Sir William Lemon, 1st Baronet (1748 – 1824) was a Member of Parliament for Cornish constituencies from 1770 until his death in 1824, making an extraordinary total of 54 years.  At the time of his death he was the ‘Father of the House’, an honour bestowed upon the longest continually serving Member.

He was the son of William Lemon and Anne Willyams of Carnanton House and the grandson of William Lemon (March 25th), who acquired the family estate at Carclew in 1749. Lemon’s  younger brother, John (1754 – 1814) was, briefly, Member of Parliament for Saltash and then Truro.  His sister, Anne, married John Buller, MP for West Looe who was the brother of Charles Buller (June 9th).

Educated at Christ Church, Oxford, Lemon followed university with the Grand Tour of Europe, the tradition for wealthy young gentlemen.  Lemon married Jane Buller, daughter of yet another Member of Parliament, James Buller, with whom he had twelve children.  One of his daughters, Harriet, married Sir Francis Basset, 1st Baron de Dunstanville and Basset (August 9st) in 1824.

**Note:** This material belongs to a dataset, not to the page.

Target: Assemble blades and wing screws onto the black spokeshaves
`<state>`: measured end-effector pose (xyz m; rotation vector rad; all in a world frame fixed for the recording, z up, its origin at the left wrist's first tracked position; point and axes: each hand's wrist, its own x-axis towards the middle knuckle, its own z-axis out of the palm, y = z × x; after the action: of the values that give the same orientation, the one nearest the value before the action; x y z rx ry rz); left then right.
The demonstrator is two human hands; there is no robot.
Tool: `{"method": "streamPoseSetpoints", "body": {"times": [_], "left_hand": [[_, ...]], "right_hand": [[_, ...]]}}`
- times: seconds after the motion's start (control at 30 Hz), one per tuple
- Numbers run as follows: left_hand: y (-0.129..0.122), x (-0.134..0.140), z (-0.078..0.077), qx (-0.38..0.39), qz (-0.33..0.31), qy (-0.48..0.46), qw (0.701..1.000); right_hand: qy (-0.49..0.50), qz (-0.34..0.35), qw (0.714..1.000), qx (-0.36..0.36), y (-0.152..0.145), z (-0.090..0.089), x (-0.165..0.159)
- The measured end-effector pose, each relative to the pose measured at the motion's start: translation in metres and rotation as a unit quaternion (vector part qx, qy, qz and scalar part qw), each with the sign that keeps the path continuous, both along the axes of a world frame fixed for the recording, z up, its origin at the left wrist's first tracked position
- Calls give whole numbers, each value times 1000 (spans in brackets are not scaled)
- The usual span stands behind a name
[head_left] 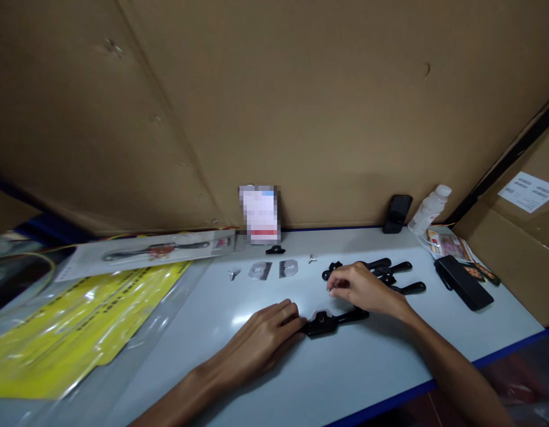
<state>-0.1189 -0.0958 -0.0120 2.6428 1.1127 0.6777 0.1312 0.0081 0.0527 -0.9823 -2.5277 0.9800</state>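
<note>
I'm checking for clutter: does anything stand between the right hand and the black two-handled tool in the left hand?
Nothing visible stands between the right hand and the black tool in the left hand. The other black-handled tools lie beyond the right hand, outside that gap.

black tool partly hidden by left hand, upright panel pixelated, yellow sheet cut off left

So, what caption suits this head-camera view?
Left hand holds a black spokeshave, right hand close by, two blades lying beyond.
</note>
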Motion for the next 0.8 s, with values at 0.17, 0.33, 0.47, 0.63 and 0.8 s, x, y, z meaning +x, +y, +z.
{"method": "streamPoseSetpoints", "body": {"times": [0.17, 0.33, 0.47, 0.63, 0.8], "left_hand": [[-1, 0, -1, 6, -1, 13, 1000], [-1, 1, 1, 4, 2, 18, 1000], [0, 1, 1, 13, -2, 12, 1000], [0, 1, 0, 1, 3, 10, 1000], [0, 3, 2, -26, 7, -22, 999]], "right_hand": [[-8, 48, 999, -8, -12, -3, -12], [-18, 84, 996, -33, -14, -13, -15], [-38, 91, 995, -5, -15, -16, -16], [-66, 111, 989, 74, -22, -9, -18], [-133, 124, 975, 128, -36, 2, -23]]}}
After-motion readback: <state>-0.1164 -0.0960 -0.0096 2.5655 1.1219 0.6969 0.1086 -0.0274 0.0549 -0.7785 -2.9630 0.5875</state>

Although Sir William Lemon was a Member of Parliament for over half a century (Penryn, 1770 – 1774 and then the County of Cornwall, 1774 – 1824), he only actually faced one electoral contest; a stunning indictment of the corruption and patronage of the electoral system which was addressed, in part at least, with the Reform Act of 1832. Whilst nominally independent, he consistently voted against measures that would adversely affect the commercial interests of the populace of the county, and his speeches and voting record demonstrate his Whig tendencies.  His popularity was such that, after his death (on this day in 1824) he was described as ‘A quiet and gentlemanly old man, faithful to his King without servility — attached to those people without democracy; open and unaffected, candid, courteous and benevolent.

Today, he is still remembered with the naming of what is commonly regarded as one of the most beautiful Regency terraces outside of Bath, Lemon Street in Truro (pictured left in Edwardian times).

One of his loves was horticulture, which he inherited from his father, and he spent much time developing the Carclew Estate gardens.  Sir William Lemon established systematically planned gardens at Carclew and is credited responsible for introducing many exotic plants to Cornwall, including camellias.  Many of these came from the Caribbean, notably Cuba, and Lemon’s publicising their origin did much for the economy of the region, explaining the, otherwise, inexplicable and extremely surprising fact that Cuba commemorated a Cornishman on a stamp in 1972 (above left).